Vet school really has done a number on my conception of myself as a good student. Now that we have one month left of lectures before we start clinics, it seems a little late to make any significant changes, but I still get very regretful on the nights before exams that I don't have a couple more days to show that I can study, I can be a good student, I just ran out of time. Unfortunately this trend has been going on for two years now, so the best I can do is pass the exams. Even if I study my butt off, at this point there's so much background information I'm trying to make up for that I realistically can't ace an exam. (I did try--I started studying three weeks ahead and attended all the lectures in a state of awakeness and so forth. I got 52 percent.

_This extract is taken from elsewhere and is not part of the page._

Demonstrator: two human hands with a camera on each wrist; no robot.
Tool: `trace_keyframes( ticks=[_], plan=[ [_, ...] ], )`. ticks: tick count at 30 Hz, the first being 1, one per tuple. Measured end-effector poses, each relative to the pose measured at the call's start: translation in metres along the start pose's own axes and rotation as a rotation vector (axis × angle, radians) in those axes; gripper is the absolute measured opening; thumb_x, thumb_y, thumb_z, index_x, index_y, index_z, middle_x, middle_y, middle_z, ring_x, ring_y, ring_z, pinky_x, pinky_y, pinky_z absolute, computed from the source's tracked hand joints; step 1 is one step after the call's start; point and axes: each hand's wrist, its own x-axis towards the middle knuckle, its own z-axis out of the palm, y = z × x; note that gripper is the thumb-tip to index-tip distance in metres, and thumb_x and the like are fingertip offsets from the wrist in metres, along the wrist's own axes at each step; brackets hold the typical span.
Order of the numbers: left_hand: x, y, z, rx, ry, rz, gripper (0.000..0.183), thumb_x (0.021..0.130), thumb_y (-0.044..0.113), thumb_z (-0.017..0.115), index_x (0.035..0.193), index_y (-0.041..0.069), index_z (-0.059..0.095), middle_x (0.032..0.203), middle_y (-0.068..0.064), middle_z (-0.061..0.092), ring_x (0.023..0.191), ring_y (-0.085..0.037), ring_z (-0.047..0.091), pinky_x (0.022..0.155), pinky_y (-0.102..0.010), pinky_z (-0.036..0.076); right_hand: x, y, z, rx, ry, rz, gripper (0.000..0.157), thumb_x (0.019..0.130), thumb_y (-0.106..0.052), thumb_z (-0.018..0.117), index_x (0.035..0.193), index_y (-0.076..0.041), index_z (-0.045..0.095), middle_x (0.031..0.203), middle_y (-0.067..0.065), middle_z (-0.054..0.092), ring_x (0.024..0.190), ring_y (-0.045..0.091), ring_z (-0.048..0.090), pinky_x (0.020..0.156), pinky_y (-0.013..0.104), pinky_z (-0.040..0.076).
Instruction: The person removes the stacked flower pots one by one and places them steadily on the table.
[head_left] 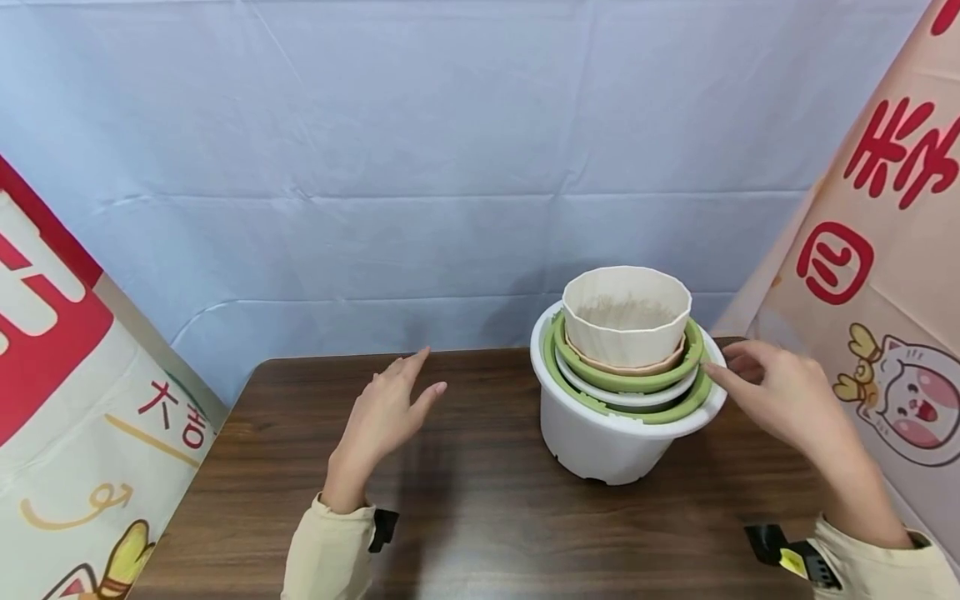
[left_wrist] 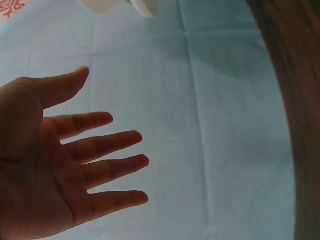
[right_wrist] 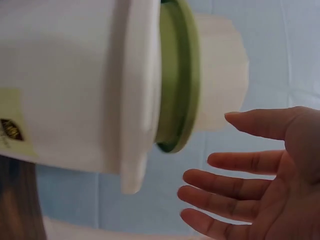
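Note:
Several plant pots stand nested in one stack on the table's right half. Outermost is a large white pot; green pots and another white rim show inside it. A cream fluted pot tops the stack, over a thin peach rim. My right hand is beside the stack's right edge, its fingers loosely bent; in the right wrist view a gap shows between its fingertips and the pots. My left hand hovers over the table left of the stack, fingers spread, palm bare in the left wrist view.
The dark wooden table ends at a light blue cloth backdrop. Printed cloths hang at the left and right sides. A yellowish label sits on the large white pot's wall.

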Motion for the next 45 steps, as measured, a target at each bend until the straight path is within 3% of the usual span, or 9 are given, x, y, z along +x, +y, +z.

On the other hand, the class average was 68 percent, and I had company down on my end of the curve, so I figure that particular exam was designed solely to crush our spirits.)
Being in a class full of overachievers doesn't help. ALL of them complain that they have not studied enough for the next exam. They then quiz each other on things that I am lucky if I remember from lecture, and which I haven't gotten around to reviewing yet. Really annoying when this happens five minutes before the exam.

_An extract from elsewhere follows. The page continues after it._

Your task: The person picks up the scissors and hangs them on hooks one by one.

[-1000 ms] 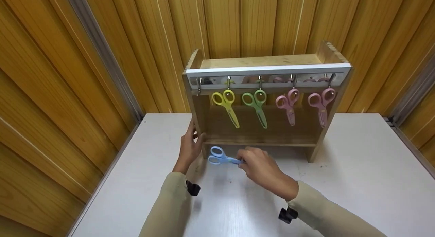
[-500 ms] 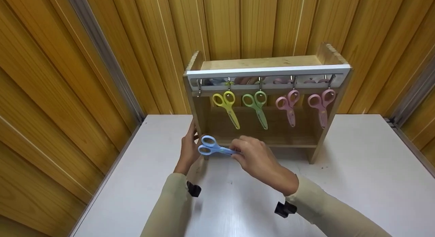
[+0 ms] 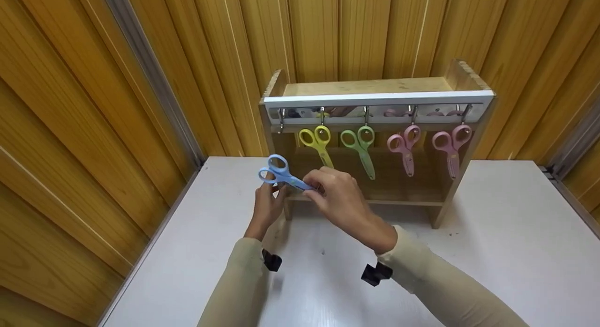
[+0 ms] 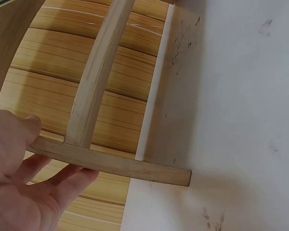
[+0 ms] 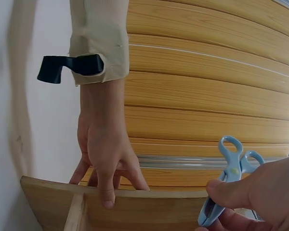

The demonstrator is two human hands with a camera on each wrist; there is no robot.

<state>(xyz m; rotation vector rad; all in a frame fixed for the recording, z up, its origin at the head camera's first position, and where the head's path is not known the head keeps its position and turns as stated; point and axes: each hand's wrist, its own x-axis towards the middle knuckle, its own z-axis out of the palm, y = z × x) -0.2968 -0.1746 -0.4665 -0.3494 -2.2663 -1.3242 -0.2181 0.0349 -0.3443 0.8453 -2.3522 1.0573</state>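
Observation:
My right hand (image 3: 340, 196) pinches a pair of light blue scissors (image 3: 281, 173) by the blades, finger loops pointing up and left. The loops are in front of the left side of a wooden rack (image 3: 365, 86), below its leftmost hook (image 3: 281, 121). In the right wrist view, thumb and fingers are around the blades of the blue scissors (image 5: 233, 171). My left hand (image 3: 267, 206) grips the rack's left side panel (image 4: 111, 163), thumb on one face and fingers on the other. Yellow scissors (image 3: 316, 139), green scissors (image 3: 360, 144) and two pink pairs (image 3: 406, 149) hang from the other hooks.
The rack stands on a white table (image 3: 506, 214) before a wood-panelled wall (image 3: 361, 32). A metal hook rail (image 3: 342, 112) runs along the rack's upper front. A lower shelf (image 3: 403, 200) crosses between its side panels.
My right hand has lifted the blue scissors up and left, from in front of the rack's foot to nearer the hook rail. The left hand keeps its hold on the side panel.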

Then there's meds. They screw with my concentration and my sleep schedule in maddeningly unpredictable ways. One day I'm fine with five hours of sleep, and the next day--although I may stay awake--I won't be able to recall a single thing from lecture aside from a vague sense that horses' joints came into it somewhere.
But part of it is really that I just don't spend enough time studying (unpredictable sleep schedule doesn't help, I will concede that much). Studying is like writing, I find--it won't get done if you don't sit down, and it's surprisingly hard sometimes. So It's especially frustrating when technology sabotages an hour of writing up notes by crashing the moment you try to save them. >.< Aargh. I already had one panic attack today, I refuse to have another one, plus my boyfriend told me he'll force me to e-mail the professor about not taking the exam tomorrow if I do. And even with a medical excuse, I don't see that going over well. Radiology exams involve lots of actual radiographs, which I suspect they don't want to put up and take down more than once.
At least I have the comfort that the act of creating questions was the point of the write-up. It would have been nice to go back and read through them (again, aargh), but realistically I would have run out of time anyway. So it's on to the next batch of write-ups, and this time remembering to save--if only as proof that yes, I studied!